What you are asked to do: Using the records that appear below, write out exactly the lines from the one with "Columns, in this" through the one with "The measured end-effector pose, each", keeping both end lines.

╭─ Records to process

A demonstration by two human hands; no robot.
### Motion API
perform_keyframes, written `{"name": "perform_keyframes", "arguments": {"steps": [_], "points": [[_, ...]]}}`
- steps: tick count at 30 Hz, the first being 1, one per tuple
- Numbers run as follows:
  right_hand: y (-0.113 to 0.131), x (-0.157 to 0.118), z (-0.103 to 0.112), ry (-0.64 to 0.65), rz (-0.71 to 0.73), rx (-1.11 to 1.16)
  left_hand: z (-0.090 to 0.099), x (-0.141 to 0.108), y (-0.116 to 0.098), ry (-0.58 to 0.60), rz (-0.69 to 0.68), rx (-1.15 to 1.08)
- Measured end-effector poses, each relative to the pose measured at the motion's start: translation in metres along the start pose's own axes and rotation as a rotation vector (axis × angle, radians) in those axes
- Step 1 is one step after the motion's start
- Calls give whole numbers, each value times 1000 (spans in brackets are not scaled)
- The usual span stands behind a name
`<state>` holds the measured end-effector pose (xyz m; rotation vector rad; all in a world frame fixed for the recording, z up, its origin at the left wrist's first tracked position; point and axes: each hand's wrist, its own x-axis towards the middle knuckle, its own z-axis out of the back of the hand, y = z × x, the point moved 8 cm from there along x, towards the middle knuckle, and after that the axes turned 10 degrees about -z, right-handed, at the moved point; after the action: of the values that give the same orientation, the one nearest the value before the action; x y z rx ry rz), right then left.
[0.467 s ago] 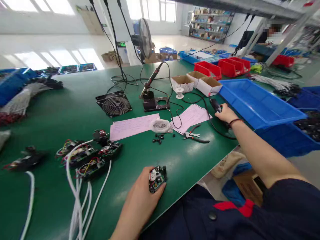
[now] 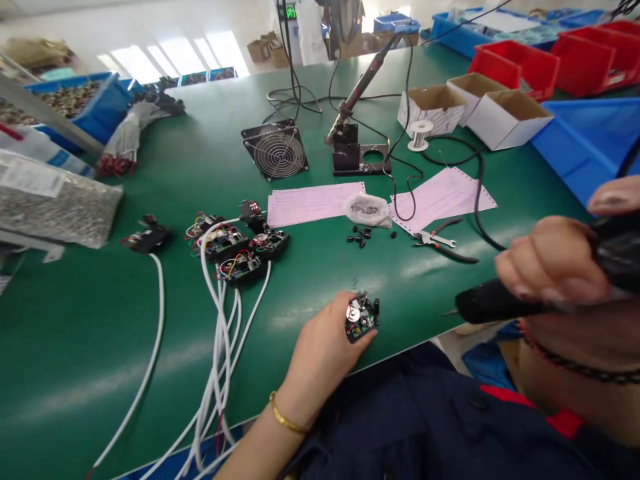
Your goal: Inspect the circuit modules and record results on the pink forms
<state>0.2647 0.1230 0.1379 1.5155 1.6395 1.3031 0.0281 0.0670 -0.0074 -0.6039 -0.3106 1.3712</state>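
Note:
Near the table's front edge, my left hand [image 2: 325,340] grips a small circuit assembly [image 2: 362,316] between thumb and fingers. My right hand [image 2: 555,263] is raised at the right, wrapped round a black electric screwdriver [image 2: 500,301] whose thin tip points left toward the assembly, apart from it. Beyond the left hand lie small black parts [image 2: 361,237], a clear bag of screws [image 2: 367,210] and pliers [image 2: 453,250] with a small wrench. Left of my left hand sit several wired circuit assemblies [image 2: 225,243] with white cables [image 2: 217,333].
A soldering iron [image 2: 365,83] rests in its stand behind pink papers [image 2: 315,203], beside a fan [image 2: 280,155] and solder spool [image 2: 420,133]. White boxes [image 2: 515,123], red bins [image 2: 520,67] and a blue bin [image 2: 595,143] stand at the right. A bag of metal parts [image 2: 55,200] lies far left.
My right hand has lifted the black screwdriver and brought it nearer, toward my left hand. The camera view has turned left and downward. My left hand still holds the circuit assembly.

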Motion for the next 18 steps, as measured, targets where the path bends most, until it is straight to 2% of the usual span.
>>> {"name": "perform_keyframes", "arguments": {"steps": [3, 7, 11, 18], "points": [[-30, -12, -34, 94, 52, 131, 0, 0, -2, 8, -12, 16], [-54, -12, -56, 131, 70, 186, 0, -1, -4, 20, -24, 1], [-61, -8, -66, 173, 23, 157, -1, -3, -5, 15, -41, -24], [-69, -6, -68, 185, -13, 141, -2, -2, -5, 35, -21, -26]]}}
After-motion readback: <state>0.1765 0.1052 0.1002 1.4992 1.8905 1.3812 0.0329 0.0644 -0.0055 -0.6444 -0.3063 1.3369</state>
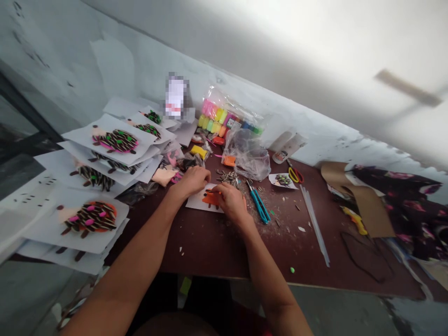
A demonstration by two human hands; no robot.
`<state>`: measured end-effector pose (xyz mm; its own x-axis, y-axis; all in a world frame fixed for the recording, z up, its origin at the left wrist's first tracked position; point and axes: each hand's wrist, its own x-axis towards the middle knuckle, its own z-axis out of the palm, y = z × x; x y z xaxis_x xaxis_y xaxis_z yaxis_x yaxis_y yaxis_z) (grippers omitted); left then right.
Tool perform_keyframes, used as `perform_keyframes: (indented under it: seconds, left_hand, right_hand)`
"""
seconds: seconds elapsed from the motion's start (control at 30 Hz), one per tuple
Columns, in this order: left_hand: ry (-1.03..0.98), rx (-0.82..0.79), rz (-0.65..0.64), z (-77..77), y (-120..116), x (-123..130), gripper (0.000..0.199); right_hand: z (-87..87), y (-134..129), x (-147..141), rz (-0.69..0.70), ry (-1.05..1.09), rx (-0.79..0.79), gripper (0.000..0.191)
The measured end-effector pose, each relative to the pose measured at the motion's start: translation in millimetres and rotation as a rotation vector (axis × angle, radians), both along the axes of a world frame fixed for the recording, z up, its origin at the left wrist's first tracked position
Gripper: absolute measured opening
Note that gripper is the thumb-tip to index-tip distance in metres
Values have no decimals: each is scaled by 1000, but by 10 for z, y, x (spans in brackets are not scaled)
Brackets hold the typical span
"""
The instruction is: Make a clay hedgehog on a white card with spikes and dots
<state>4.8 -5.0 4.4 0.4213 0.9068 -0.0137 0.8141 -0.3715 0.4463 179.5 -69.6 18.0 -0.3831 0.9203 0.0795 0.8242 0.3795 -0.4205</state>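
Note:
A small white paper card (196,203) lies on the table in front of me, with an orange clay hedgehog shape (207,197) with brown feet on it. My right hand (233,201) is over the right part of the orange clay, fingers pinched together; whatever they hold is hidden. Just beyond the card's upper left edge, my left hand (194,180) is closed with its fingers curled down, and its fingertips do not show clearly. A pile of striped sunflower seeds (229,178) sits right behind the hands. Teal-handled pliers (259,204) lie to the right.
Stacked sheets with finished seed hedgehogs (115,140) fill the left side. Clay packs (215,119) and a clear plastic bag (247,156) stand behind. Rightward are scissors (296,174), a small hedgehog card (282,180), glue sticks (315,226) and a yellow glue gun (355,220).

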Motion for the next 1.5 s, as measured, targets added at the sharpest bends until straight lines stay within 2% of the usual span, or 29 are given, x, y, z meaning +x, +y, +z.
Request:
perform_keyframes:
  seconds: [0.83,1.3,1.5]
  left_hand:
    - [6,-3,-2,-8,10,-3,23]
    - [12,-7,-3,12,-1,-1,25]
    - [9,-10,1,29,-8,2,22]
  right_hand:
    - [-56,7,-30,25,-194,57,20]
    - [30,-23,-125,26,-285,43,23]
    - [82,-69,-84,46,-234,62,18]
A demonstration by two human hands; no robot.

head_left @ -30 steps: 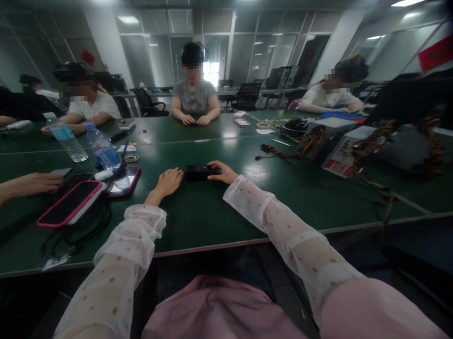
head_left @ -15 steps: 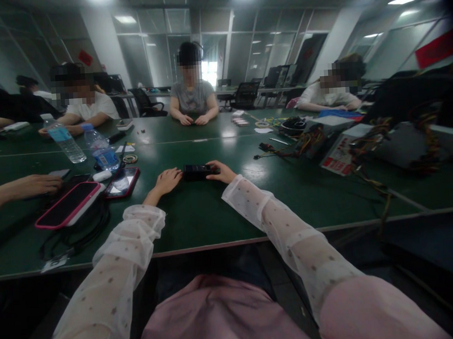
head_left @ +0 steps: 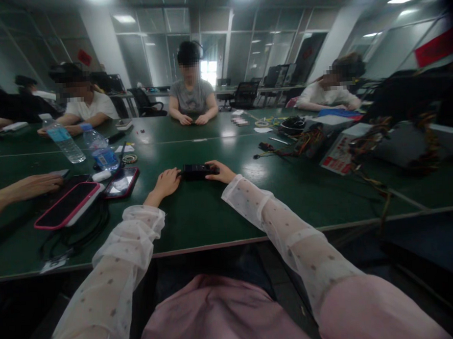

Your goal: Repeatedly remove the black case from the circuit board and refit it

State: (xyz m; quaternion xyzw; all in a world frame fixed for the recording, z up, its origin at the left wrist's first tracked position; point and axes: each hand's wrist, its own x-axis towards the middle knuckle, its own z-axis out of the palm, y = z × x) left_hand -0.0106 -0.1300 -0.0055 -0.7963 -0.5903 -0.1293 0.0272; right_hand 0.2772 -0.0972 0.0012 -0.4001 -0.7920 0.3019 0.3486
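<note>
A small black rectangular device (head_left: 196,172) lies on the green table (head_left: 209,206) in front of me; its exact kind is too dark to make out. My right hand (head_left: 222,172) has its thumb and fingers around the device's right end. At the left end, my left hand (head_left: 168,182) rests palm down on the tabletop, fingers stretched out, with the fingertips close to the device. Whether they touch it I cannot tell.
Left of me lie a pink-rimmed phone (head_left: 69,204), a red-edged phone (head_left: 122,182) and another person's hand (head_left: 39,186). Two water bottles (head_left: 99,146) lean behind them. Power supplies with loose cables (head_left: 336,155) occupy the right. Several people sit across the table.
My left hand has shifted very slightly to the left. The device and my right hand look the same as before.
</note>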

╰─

Worked solution:
Columns, in this order: left_hand: ry (-1.03..0.98), rx (-0.82..0.79), rz (-0.65..0.64), z (-77..77), y (-120..116), x (-123..130), gripper (0.000..0.199); right_hand: z (-87..87), y (-134..129), x (-147..141), rz (-0.69..0.70), ry (-1.05..1.09), rx (-0.79..0.79), gripper (0.000..0.191)
The measured end-effector pose, each relative to the pose measured at the motion's start: translation in millimetres and rotation as a rotation vector (axis × angle, radians), both along the axes of a world frame fixed for the recording, z up, its origin at the left wrist's first tracked position

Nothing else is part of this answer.